Once upon a time, people took their consumer complaints to a place in a store that was humorously labelled The Complaint Department. The actual name of that part of the store is Customer Service, which takes away the antagonistic connotation of complaining. (It's kind of like calling a mental health institution The Loonie Bin, or calling an unwelcome portion of an audience The Peanut Gallery--both of which are now considered wildly insensitive and/or racist--and both of which I now have to strike from my vocabulary, in spite of the fact that I had no clue either weren't at least somewhat acceptable in common parlance.)
In all of my transactions, I don't complain. I state facts. I indicate frustrations, but I never blame the employees who are just doing their jobs. Well...most of the time. And most of the time, I get satisfaction in whatever transaction I'm trying to remediate. But who do I complain to when there is no one to blame??
Not so very many years ago (but at least five), I was sitting around my daughter's dining room table in Lindenhurst, IL, with my grandchildren, their mother (my daughter) and stepfather, their father and stepmother, and their paternal grandparents (who are also my friends). We were just talking, as we all do so well, with the old folks dominating the conversation. The subject of health came up. Comments quickly went down the rabbit hole of old age aches and pains. At one point, it struck my funny bone that we were now participating in the kind of complaining that we, collectively, blamed our own old folks for when we were younger. I mentioned it. We all chuckled and changed the subject. Whew!
Thinking back on that, I have considered my family:
My father did complain about his arthritic knees but only because they gave him trouble whether he was walking or sitting. After having his knees x-rayed, his doctor declared, sadly, "You don't have any knees left, Mr. Covill". His knees weren't only osteo-arthrically affected but also bone-on-bone. I understood that.
My mother was spry in her late 60s, but she would hobble for the first few steps that she took every time she got up from a sitting/lying position. I asked her why. She said her feet hurt when she launched into walking. Her only complaint, ever, was, "It's hell to get old." If she had other complaints, she never let on. (I'm pretty sure she had plantar fasciitis, but I didn't even know what that was in those days, until many years later--after her death--when I got it myself.) I told her she should consult a doctor, but of course she didn't. Even the day she died, she didn't complain. She had chest pain but the rest of us weren't informed until it was too late.
My grandmother--oh dear Lord, my grandmother!--was a bastion of strength and stoicism. She was a proud woman with dignity. She would never, ever, admit that she was down, even if the ceiling fell in on her. She'd gather her wits about her and figure out how to get out of the rubble. Her entire life had been fraught with challenges to her sensibilities. In her last 15-20 years (late 1960s, early 70s) her health failed. She couldn't feel her feet and local doctors couldn't do anything for her. She went to the Mayo Clinic in Minnesota, where they found a benign tumor pressing on her spine. The tumor was removed but the damage was already done. She never walked again. She was in a wheelchair with no control of her bladder. At first they tried diapers, but those didn't keep her from sitting in her own urine for hours, with only my aging grandfather to help her. Thereafter, she had a Foley catheter and a urine bag on the side of her wheelchair. She was seriously diabetic, relying on insulin shots several times a day to get by. She also had pernicious anemia which would put her into comas until she got a blood transfusion that would bring her around. In time, she had to be put in a nursing home for the care that her condition required, and she never really accepted it. I could write a book about this woman--the glue that kept our family together--a woman who loved the farm and did the gardening and wanted nothing more than to be outside where she could see the flowers and hear the bugs humming--living in a wheelchair, and finally a nursing home--with a black gangrenous foot and looking for all the world like a person who was looking death in the face. And welcomed it. One of her last comments to my mother (her daughter) as she came out of a coma was, "Why didn't you let me go?" She was ready to go. Tired of the fight.

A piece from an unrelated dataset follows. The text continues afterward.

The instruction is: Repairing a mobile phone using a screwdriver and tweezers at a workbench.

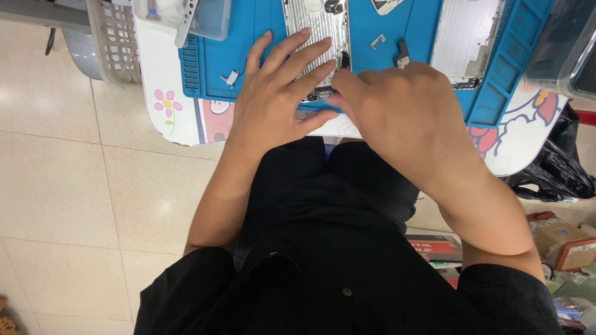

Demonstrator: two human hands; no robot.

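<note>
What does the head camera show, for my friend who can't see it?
Two bare hands work on an opened silver phone lying on a blue mat. The left hand lies flat on it; the right hand touches its lower end. Small metal parts lie nearby.

A small white table (167, 74) with cartoon flower prints fills the top of the frame. A blue mat (372, 25) covers most of it. At the upper left edge stands a pale basket (115, 40), with a clear box (211, 18) beside it. At the upper right corner sits a clear bin (568, 46). The table stands on a beige tiled floor (74, 186).
</note>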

Still, this woman NEVER COMPLAINED ONCE about her circumstances. Never blamed God. Never asked for anything out of the ordinary, and refused help that would inconvenience others. In fact, once when she was revived from an anemia coma, she woke to see my mother's face and said..."Oh...not you again, Maggie"--apologetically, as if my mother's faithful attendance to her mother's care was more than could be expected.

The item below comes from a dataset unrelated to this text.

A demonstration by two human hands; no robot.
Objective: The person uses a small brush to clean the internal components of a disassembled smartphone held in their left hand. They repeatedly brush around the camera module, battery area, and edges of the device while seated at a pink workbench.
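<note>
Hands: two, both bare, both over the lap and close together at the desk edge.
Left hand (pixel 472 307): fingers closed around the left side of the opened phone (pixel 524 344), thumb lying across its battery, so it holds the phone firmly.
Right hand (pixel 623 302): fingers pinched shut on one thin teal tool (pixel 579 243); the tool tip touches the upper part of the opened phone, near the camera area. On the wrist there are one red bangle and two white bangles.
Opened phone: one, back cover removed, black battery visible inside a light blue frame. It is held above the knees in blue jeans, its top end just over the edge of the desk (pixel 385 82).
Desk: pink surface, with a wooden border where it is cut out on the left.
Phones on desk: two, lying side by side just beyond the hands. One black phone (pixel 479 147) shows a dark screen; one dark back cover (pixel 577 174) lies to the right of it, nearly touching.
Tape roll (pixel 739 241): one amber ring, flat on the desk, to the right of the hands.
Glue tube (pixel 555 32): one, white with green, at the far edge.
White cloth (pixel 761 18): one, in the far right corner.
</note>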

So...here I am. I have more aches and pains--serious aches and pains that actually affect my ability to get around and just live--and I don't know what to compare it to. My family didn't let on. Did they feel as bad as I do? Am I just a drama queen in the face of pain with every step and movement? Do other people suffer this way? Have I tried enough to fix things? Every day is something new. I TRY not to complain, but it ain't easy. I hate whiners, but I am one, and it's not fun to admit.
If you hear me complaining about my lot in life, please remind me of my grandmother. That will shut me up quickly. God doesn't have a Complaint Department. I need to learn how to be thankful just to be alive!!